Falamos sobre o homem natural, carnal (de sark, gr), sob o domínio do pecado ou em Adão, conforme 1Corintios 15.21-22,45.

Contrasta com o homem pneumatikos (de pneuma, espírito, gr), a travar a batalha, enfrentar as prisões e os contras, conforme 7.23.

Para entendermos a separação existente entre esses dois seres: o de essência humana e o do (gerado pelo) Espírito (8.2), é preciso realizar análise própria ou auto-crítica, coisa que não costumamos fazer.
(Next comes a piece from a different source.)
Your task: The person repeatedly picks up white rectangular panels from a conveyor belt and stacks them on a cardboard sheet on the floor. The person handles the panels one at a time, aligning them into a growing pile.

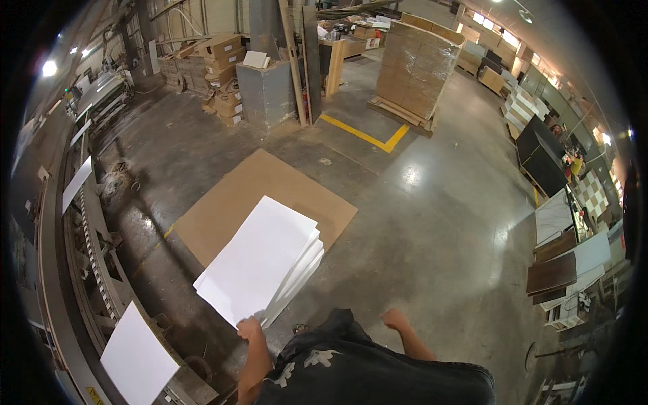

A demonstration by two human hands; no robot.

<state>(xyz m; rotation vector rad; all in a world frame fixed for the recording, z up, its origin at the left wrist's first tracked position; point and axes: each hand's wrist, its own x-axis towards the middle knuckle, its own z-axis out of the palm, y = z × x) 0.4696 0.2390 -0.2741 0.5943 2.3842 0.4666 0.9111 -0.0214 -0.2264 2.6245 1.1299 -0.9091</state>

Em geral somos muito bons em crítica alheia e, embora o Criador não tenha dotado-nos de olho na nuca, também nutrimos o sentimento de ver as coisas pelo retrovisor, não obstante o para-brisas ser tão grande.

O grito de liberdade da escravidão, realidade que os que, na época, receberam a carta do apóstolo Paulo, conheciam muito bem e de perto, está no primeiro versículo desse capítulo: ‘Portanto agora nenhuma condenação há para os que estão em Cristo Jesus, que não andam segundo a carne, mas segundo o espírito’.

Mas ainda para vivermos essa realidade é preciso responder à pergunta: Quem é você?

Não inicie a resposta com o famoso eu sou, pois irá igualar-se à divindade: Aquele que É, Aquele que Existe por ter Vida em si mesmo.

Eu sou indica eternidade ou que hoje, amanhã e depois você permanece e isto não é verdade, não é mesmo!?

Então penso que você poderia afirmar: estou fulano… pois tal frase não denota permanência, mas momento.

Somos somente quando o próprio Eu Sou está em nós. Porém, para que essa realidade se concretize, necessário é estarmos em renúncia até mesmo do nome – que reflete a (tua) pessoalidade, orgulho, caráter (o que está impresso em você)… – pois também Nele temos um novo nome, conforme Apocalipse 2.17.

Procure ser um homem, no sentido do ser (humano), não no sentido de gênero, pneumátikos (gerado pelo Espírito) e não sarkiano, sob o domínio do pecado (da carne).